(Data records begins)

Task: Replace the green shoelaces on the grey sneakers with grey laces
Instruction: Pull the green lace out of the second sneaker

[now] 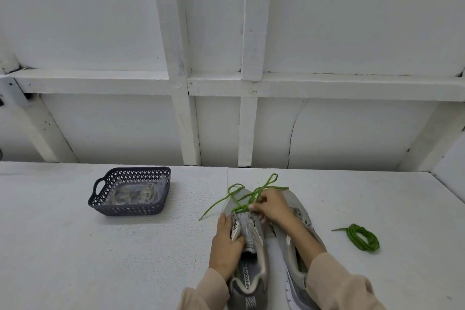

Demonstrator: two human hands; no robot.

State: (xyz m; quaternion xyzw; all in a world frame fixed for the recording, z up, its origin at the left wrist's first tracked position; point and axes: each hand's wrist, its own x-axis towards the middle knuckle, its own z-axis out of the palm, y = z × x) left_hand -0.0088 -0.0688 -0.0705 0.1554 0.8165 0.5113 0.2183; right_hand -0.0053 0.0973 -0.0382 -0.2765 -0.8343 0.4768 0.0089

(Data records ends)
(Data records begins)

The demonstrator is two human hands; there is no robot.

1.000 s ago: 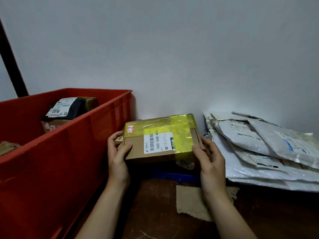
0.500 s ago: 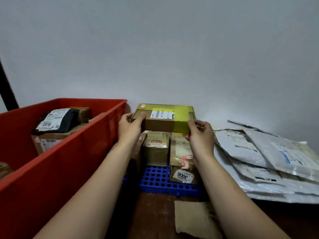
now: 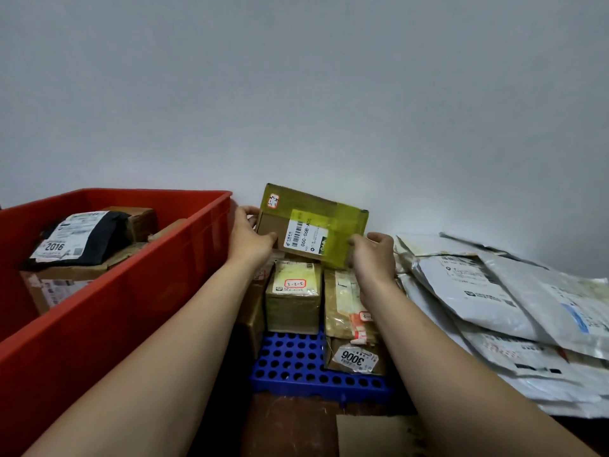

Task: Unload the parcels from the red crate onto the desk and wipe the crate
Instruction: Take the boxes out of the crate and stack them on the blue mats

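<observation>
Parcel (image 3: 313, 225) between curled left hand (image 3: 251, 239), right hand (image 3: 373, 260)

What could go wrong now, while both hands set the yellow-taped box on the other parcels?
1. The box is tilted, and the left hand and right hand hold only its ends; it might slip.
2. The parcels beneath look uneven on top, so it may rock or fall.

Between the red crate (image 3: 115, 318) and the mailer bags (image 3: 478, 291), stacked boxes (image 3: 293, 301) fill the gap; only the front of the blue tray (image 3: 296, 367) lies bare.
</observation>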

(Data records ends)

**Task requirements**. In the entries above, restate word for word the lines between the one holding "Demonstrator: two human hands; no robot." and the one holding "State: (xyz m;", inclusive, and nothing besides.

**Answer for this exercise**.
Demonstrator: two human hands; no robot.

State: (xyz m; quaternion xyzw; all in a world frame fixed for the recording, z up, its origin at the left wrist's first tracked position; point and axes: each hand's wrist, its own x-axis towards the middle knuckle, its own z-axis out of the palm, y = z × x) left_hand -0.0088 -0.0688 -0.0705 0.1554 0.8165 0.5113 0.2183; right_hand -0.0053 0.0973 -0.0382 -0.2765 -0.8343 0.4768 0.0089

With this, the exercise has been completed.